### [Task to carry out]
Note the line containing "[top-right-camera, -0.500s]"; from it through the last line below, give only those lines again, exactly, both ends included, skipping pictures.

====

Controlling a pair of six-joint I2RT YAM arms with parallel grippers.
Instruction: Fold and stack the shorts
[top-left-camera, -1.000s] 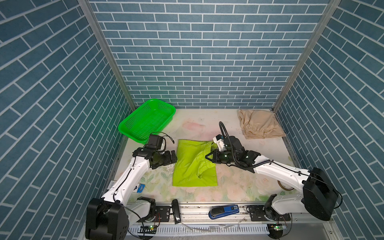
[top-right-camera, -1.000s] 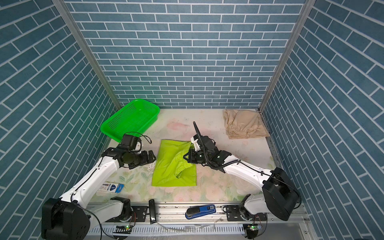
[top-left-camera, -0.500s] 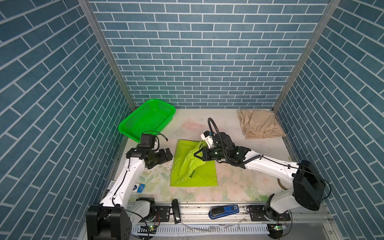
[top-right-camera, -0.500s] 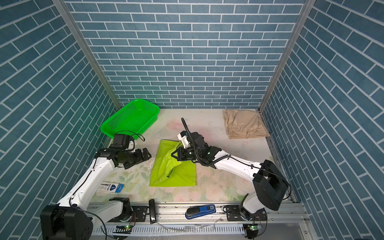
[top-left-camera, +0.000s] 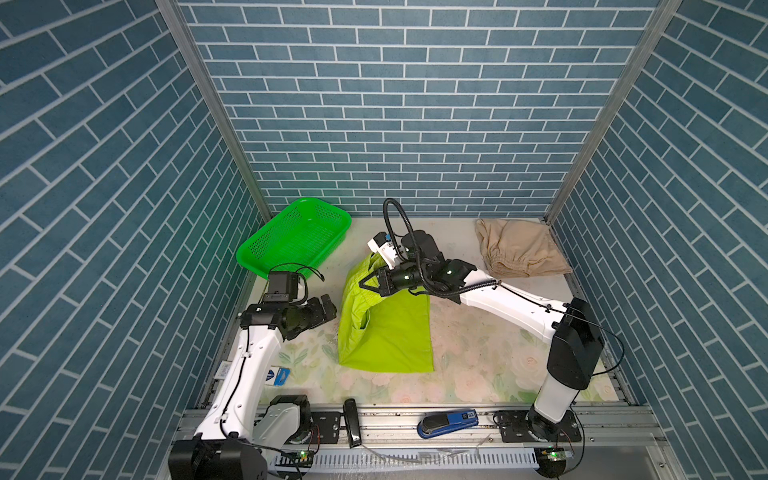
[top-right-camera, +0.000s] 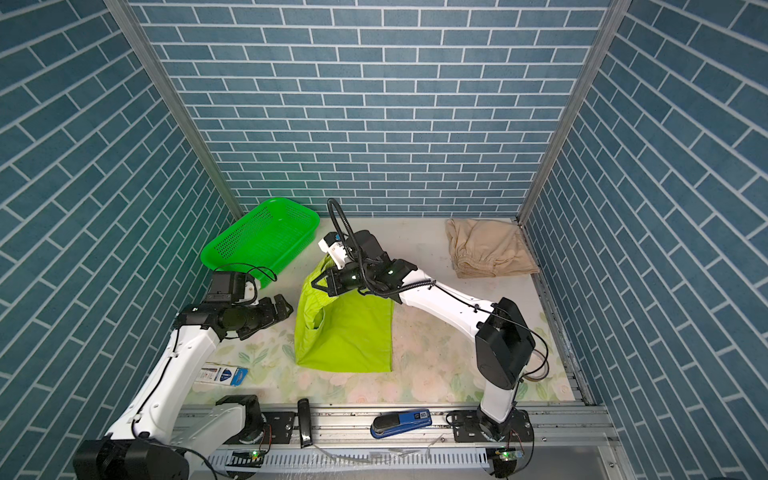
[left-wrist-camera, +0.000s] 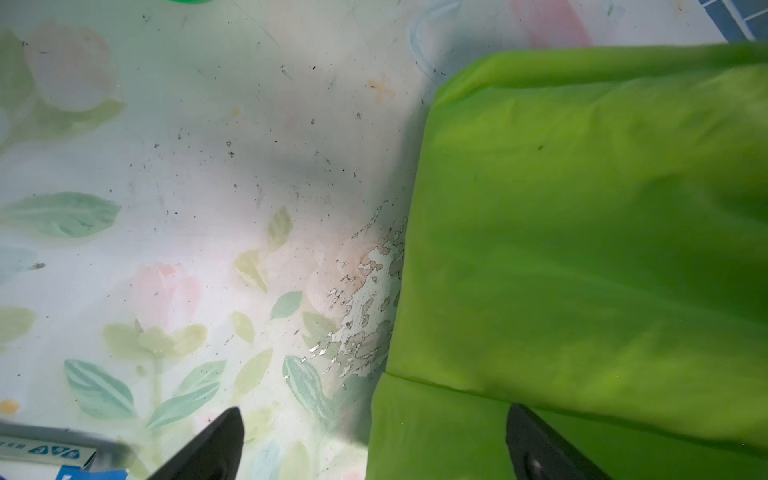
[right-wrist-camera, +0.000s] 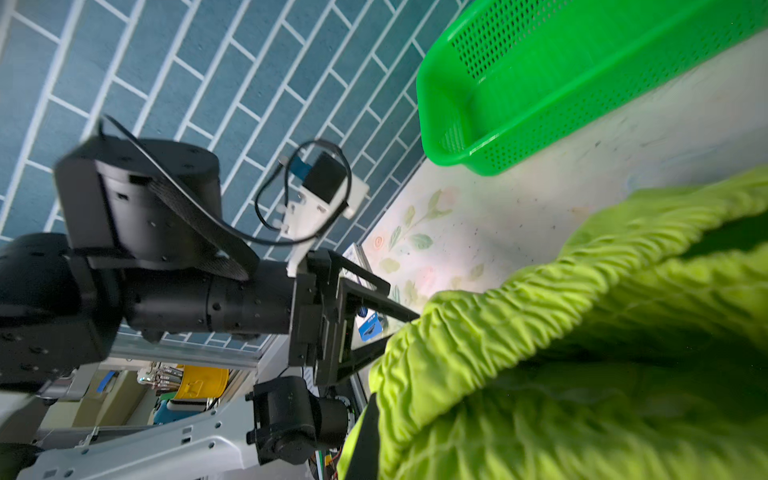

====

### [Answer for this exercise]
[top-right-camera, -0.500s] 
[top-left-camera, +0.000s] 
[top-right-camera, +0.000s] 
[left-wrist-camera, +0.000s] 
[right-wrist-camera, +0.000s] 

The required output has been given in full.